Gah, KVM checks async_pf.done instead of the request. So I don't think there's
a bug, just weird code.
bool kvm_vcpu_has_events(struct kvm_vcpu *vcpu)
{
if (!list_empty_careful(&vcpu->async_pf.done)) <===
return true;
On Mon, 2025-10-27 at 08:00 -0700, Sean Christopherson wrote:
> On Tue, Sep 23, 2025, Sean Christopherson wrote:
> > On Tue, Sep 23, 2025, Paolo Bonzini wrote:
> > > On 9/23/25 20:55, Sean Christopherson wrote:
> > > > On Tue, Sep 23, 2025, Paolo Bonzini wrote:
> > > > > On 8/13/25 21:23, Maxim Levitsky wrote:
> > > > > > diff --git a/arch/x86/kvm/x86.c b/arch/x86/kvm/x86.c
> > > > > > index 9018d56b4b0a..3d45a4cd08a4 100644
> > > > > > --- a/arch/x86/kvm/x86.c
> > > > > > +++ b/arch/x86/kvm/x86.c
> > > > > > @@ -13459,9 +13459,14 @@ void kvm_arch_async_page_present(struct kvm_vcpu *vcpu,
> > > > > > void kvm_arch_async_page_present_queued(struct kvm_vcpu *vcpu)
> > > > > > {
> > > > > > - kvm_make_request(KVM_REQ_APF_READY, vcpu);
> > > > > > - if (!vcpu->arch.apf.pageready_pending)
> > > > > > + /* Pairs with smp_store_release in vcpu_enter_guest. */
> > > > > > + bool in_guest_mode = (smp_load_acquire(&vcpu->mode) == IN_GUEST_MODE);
> > > > > > + bool page_ready_pending = READ_ONCE(vcpu->arch.apf.pageready_pending);
> > > > > > +
> > > > > > + if (!in_guest_mode || !page_ready_pending) {
> > > > > > + kvm_make_request(KVM_REQ_APF_READY, vcpu);
> > > > > > kvm_vcpu_kick(vcpu);
> > > > > > + }
> > > > >
> > > > > Unlike Sean, I think the race exists in abstract and is not benign
> > > >
> > > > How is it not benign? I never said the race doesn't exist, I said that consuming
> > > > a stale vcpu->arch.apf.pageready_pending in kvm_arch_async_page_present_queued()
> > > > is benign.
> > >
> > > In principle there is a possibility that a KVM_REQ_APF_READY is missed.
> >
> > I think you mean a kick (wakeup or IPI), is missed, not that the APF_READY itself
> > is missed. I.e. KVM_REQ_APF_READY will never be lost, KVM just might enter the
> > guest or schedule out the vCPU with the flag set.
> >
> > All in all, I think we're in violent agreement. I agree that kvm_vcpu_kick()

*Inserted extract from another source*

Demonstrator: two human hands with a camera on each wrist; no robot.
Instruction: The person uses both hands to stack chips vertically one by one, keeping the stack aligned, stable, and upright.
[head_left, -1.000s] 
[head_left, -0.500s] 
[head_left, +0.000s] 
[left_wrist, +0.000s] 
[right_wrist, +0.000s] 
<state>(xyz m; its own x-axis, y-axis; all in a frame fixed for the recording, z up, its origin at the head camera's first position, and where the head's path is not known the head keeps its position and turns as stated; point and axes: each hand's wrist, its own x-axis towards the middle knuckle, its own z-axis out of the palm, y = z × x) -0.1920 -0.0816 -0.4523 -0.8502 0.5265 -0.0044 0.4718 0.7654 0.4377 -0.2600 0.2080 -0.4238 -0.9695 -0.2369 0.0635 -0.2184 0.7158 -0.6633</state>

> > could be missed (theoretically), but I'm saying that missing the kick would be
> > benign due to a myriad of other barriers and checks, i.e. that the vCPU is
> > guaranteed to see KVM_REQ_APF_READY anyways.
> >
> > E.g. my suggestion earlier regarding OUTSIDE_GUEST_MODE was to rely on the
> > smp_mb__after_srcu_read_{,un}lock() barriers in vcpu_enter_guest() to ensure
> > KVM_REQ_APF_READY would be observed before trying VM-Enter, and that if KVM might
> > be in the process of emulating HLT (blocking), that either KVM_REQ_APF_READY is
> > visible to the vCPU or that kvm_arch_async_page_present() wakes the vCPU. Oh,
> > hilarious, async_pf_execute() also does an unconditional __kvm_vcpu_wake_up().
> >
> > Huh. But isn't that a real bug? KVM doesn't consider KVM_REQ_APF_READY to be a
> > wake event, so isn't this an actual race?
> >
> > vCPU async #PF
> > kvm_check_async_pf_completion()
> > pageready_pending = false
> > VM-Enter
> > HLT
> > VM-Exit
> > kvm_make_request(KVM_REQ_APF_READY, vcpu)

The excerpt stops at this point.